The finished copy should hold every entry exactly as given, and no pictures.

**Dataset excerpts**
■ ■ ■ ■

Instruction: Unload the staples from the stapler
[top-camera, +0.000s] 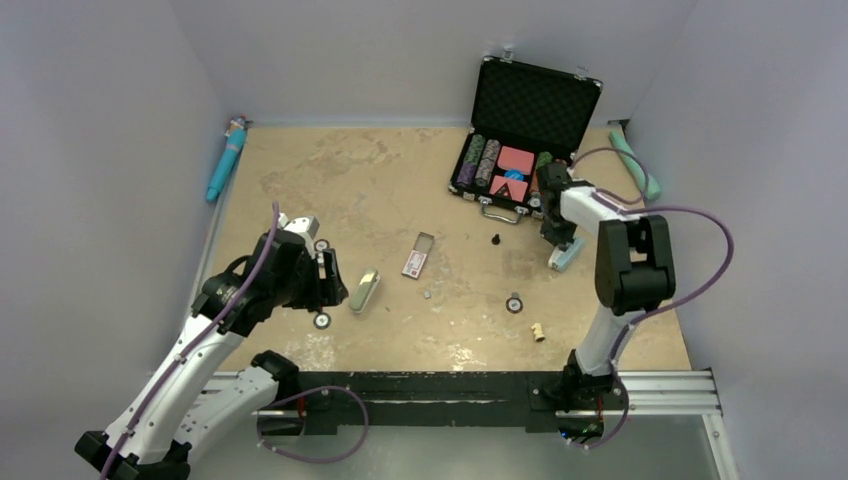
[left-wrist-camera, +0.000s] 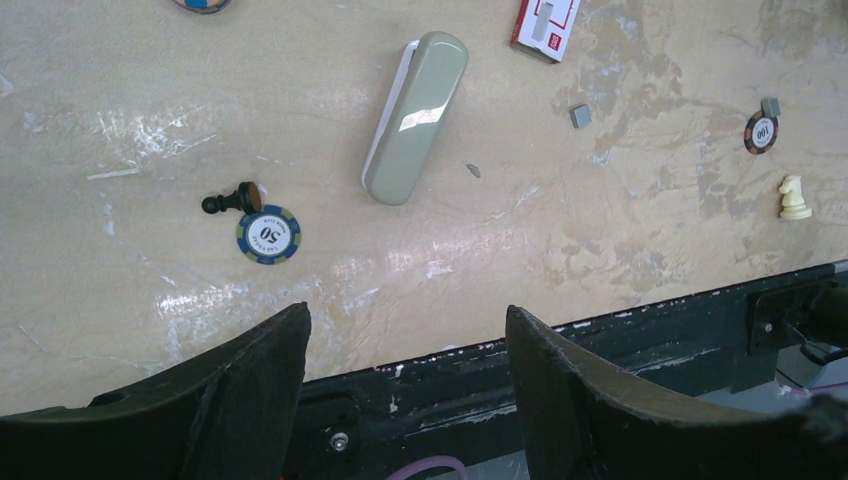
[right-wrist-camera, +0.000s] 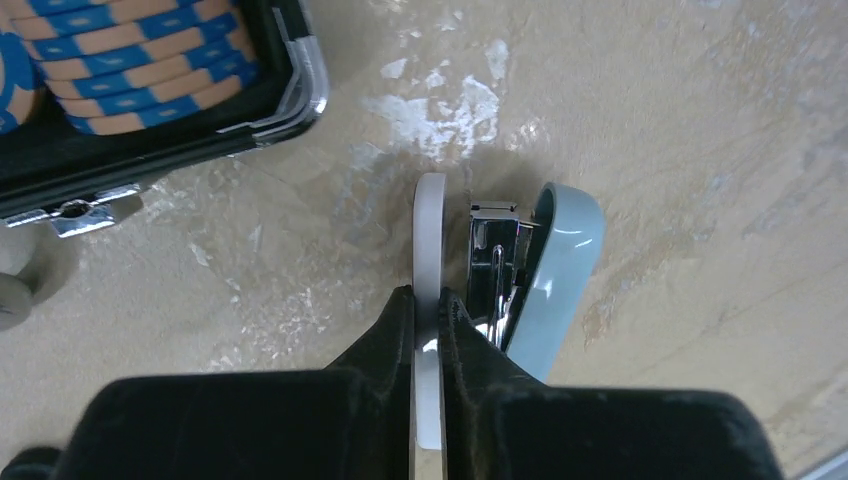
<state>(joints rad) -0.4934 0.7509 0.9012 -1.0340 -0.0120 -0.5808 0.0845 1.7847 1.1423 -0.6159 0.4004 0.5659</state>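
Stapler (right-wrist-camera: 560, 270): on the surface (right-wrist-camera: 700, 120) at the right, near the poker chip case (right-wrist-camera: 300, 70). It is splayed open, with the pale-blue cover swung aside and the metal magazine exposed.
Right end effector (right-wrist-camera: 428, 300): closed tight, pinching the thin edge of the stapler's white base plate.
Staples (left-wrist-camera: 581, 116): a tiny grey bit on the surface near the red-and-white box (left-wrist-camera: 545, 25). I cannot tell whether more sit in the magazine.
Left end effector (left-wrist-camera: 406, 318): fingers wide apart, holding nothing, above the near edge, with the olive metal piece (left-wrist-camera: 418, 115) ahead.

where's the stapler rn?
The stapler is on the right side of the table in the top view, just in front of the open black case, its white base pinched by the right gripper.
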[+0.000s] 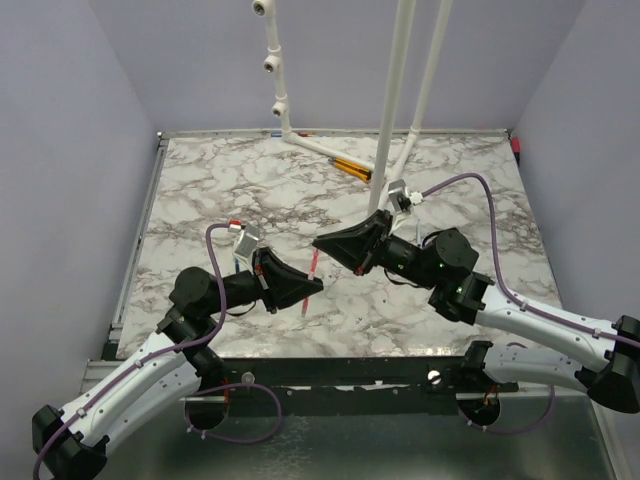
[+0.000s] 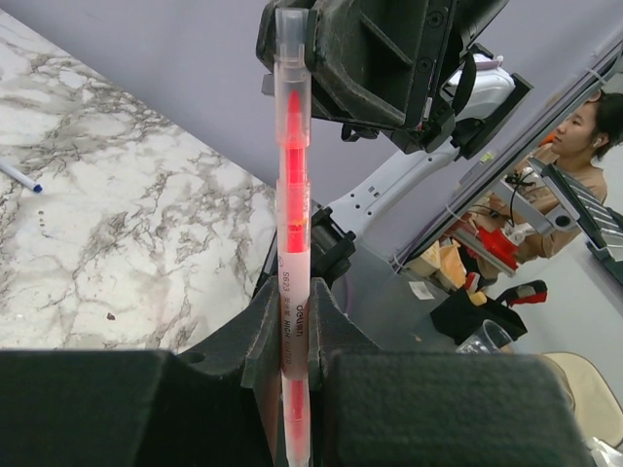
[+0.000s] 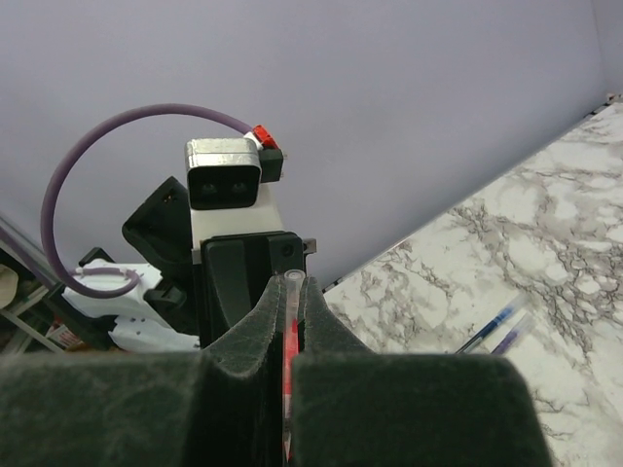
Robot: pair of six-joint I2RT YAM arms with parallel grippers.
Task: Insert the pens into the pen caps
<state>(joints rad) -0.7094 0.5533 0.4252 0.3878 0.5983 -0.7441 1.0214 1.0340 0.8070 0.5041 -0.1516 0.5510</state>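
Lower end of the pink-red pen (image 2: 292, 195) is cropped in my left wrist view (right gripper (image 3: 289, 302) hides most of it too), and a blue pen (image 2: 19, 177) runs off the edge

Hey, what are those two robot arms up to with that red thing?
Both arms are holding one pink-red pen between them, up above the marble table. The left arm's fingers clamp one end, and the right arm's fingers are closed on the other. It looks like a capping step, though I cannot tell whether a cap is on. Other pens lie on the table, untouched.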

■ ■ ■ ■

**YOUR SOLUTION**
Instruction: Unload the staples from the stapler
[top-camera, +0.000s] 
[left-wrist-camera, +0.000s] 
[right-wrist-camera, +0.000s] 
<state>(joints rad) -0.4934 0.7509 0.9012 -1.0340 -0.0120 -0.5808 0.0845 1.7847 1.1423 -0.6159 0.4004 0.5659</state>
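Stapler (right-wrist-camera: 560, 270): on the surface (right-wrist-camera: 700, 120) at the right, near the poker chip case (right-wrist-camera: 300, 70). It is splayed open, with the pale-blue cover swung aside and the metal magazine exposed.
Right end effector (right-wrist-camera: 428, 300): closed tight, pinching the thin edge of the stapler's white base plate.
Staples (left-wrist-camera: 581, 116): a tiny grey bit on the surface near the red-and-white box (left-wrist-camera: 545, 25). I cannot tell whether more sit in the magazine.
Left end effector (left-wrist-camera: 406, 318): fingers wide apart, holding nothing, above the near edge, with the olive metal piece (left-wrist-camera: 418, 115) ahead.

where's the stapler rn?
The stapler is on the right side of the table in the top view, just in front of the open black case, its white base pinched by the right gripper.
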[+0.000s] 
[+0.000s] 
[+0.000s] 
Robot: pair of six-joint I2RT YAM arms with parallel grippers.
Task: Insert the pens into the pen caps
<state>(joints rad) -0.7094 0.5533 0.4252 0.3878 0.5983 -0.7441 1.0214 1.0340 0.8070 0.5041 -0.1516 0.5510</state>
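Lower end of the pink-red pen (image 2: 292, 195) is cropped in my left wrist view (right gripper (image 3: 289, 302) hides most of it too), and a blue pen (image 2: 19, 177) runs off the edge

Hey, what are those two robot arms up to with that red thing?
Both arms are holding one pink-red pen between them, up above the marble table. The left arm's fingers clamp one end, and the right arm's fingers are closed on the other. It looks like a capping step, though I cannot tell whether a cap is on. Other pens lie on the table, untouched.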

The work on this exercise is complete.